We don’t ever want to do anything performative when it comes to social justice. We can’t speak for independent publishers as a whole, but we aim to engage our readers in difficult subjects, such as race, gender, class, health, or religion, through the guise of pleasure and humor—that’s always helped me with my issues, anyway!

There’re logistical things we’ve pledged to ensure we’re serving a wide range of people, including committing to equal pay for all writers, regardless of notoriety, which will be reviewed on a biannual basis, and not requiring use of an agent for our submissions page.

In what ways do you feel that traditional publishing may not be meeting the moment for today’s aspiring authors?

I hate to say this, and I want to be explicit that this is my personal sentiment and not necessarily the shared statement of my cofounders, but, as an avid reader, I feel somewhat disconnected from the majority of books that are published today. I think the publishing industry—while often well-intentioned—has a bottom line that requires distilling and flattening work so it can appeal to the masses in our simulated environment.

For many of us who are compelled to write, the system has failed us in general—whether it’s health care, housing, or incarceration. Reading books that we feel have been heavily edited by massive companies to sustain the economy can be kind of jarring. It’s a reminder of how commercial media doesn’t necessarily aim to speak to us or for us.

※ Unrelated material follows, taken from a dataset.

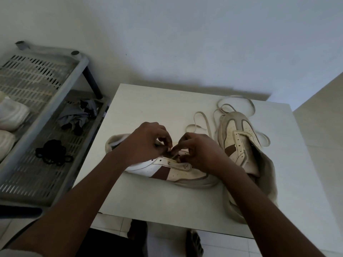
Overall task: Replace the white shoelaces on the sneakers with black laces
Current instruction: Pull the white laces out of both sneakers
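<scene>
My left hand (146,143) is curled tight, thumb and fingertips pinching a short run of white lace (174,155) right at the eyelets. My right hand (198,153) meets it from the other side, fingers bent and nipping the same lace, so both hands crowd the middle of the near sneaker (167,170). That shoe lies on its side on the table (148,197), toe to the right, brown stripe facing me. The second sneaker (239,145) sits just right of it, toe pointing far, with a loose lace (202,117) looping on the tabletop around its toe. The black laces (52,153) are well apart from all this, bundled on the grey slotted rack (37,182) to the left.

The table is a pale, plain square pushed up to a bare white wall (185,43). The rack also carries a crumpled grey cloth (78,115) and pale shoes (11,115) at its left edge. Light floor tiles (115,225) show under the near table edge. Any marking on the sneakers is too small to read.
</scene>
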The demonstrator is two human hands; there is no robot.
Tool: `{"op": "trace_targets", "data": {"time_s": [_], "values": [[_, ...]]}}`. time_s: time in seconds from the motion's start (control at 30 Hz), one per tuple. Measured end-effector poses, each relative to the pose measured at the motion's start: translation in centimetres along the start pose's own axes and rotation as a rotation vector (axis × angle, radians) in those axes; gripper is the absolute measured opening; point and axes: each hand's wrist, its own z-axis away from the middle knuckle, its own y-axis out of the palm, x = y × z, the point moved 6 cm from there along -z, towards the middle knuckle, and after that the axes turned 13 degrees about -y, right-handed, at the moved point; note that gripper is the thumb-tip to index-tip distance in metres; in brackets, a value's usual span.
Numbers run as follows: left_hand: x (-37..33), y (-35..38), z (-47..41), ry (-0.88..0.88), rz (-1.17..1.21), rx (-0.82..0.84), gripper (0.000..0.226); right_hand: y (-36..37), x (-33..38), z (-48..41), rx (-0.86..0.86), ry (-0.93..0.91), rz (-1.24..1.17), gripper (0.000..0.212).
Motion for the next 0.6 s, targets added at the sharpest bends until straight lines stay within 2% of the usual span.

What sort of creative control do authors maintain by publishing with Pravum?

At the moment, that remains to be seen, as we’ll be doing our next set of titles in 2021. However, one thing that will always be important to us is the way we help authors develop the story line. If there’s anything they feel must absolutely remain in the book, even if we find it stylistically off-putting or unusual, we’d aim to respect their wishes as an artist and give them the final authority.